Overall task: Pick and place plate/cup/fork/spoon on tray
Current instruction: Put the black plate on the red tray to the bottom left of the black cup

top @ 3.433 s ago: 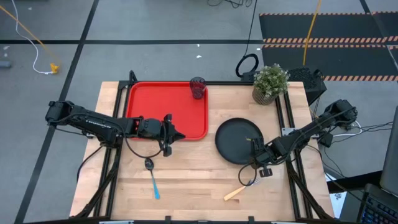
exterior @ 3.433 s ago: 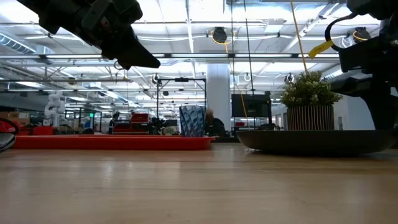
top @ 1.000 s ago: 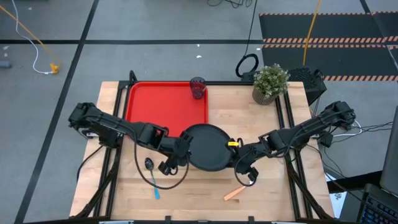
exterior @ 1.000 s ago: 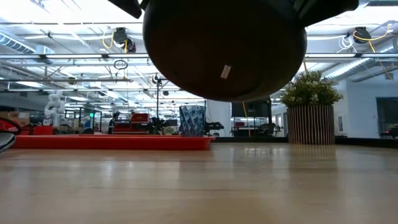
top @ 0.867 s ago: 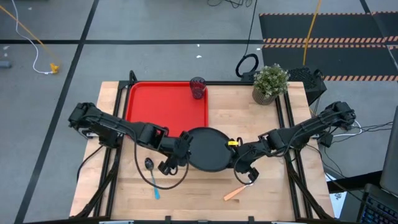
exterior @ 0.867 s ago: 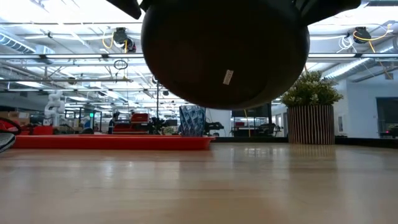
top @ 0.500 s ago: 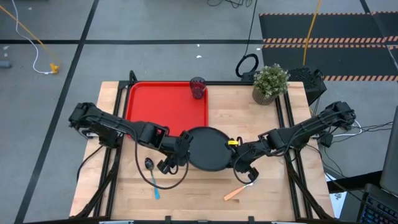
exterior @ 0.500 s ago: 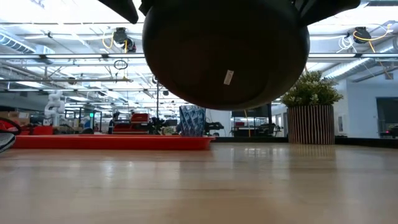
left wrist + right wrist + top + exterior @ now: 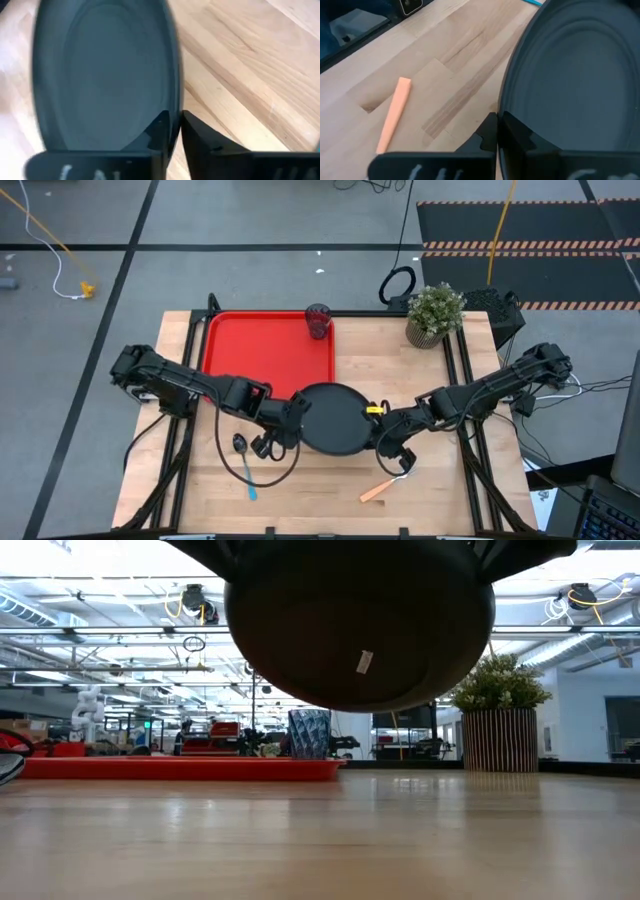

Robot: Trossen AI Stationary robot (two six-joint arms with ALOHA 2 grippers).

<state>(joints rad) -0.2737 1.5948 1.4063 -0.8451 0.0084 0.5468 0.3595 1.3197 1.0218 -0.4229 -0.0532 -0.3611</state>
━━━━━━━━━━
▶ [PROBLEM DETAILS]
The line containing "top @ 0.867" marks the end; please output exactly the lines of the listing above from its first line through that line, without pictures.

▶ [OUTPUT FOR THIS TASK]
Overall task: Pick and place plate/cup/fork/spoon on tray
Current instruction: Put the black plate on the red tray to the bottom left of the black cup

top @ 3.433 s ago: 
exterior @ 3.433 s ago: 
top @ 1.000 s ago: 
exterior @ 1.000 s ago: 
top @ 0.867 s ago: 

The exercise requires no further answer.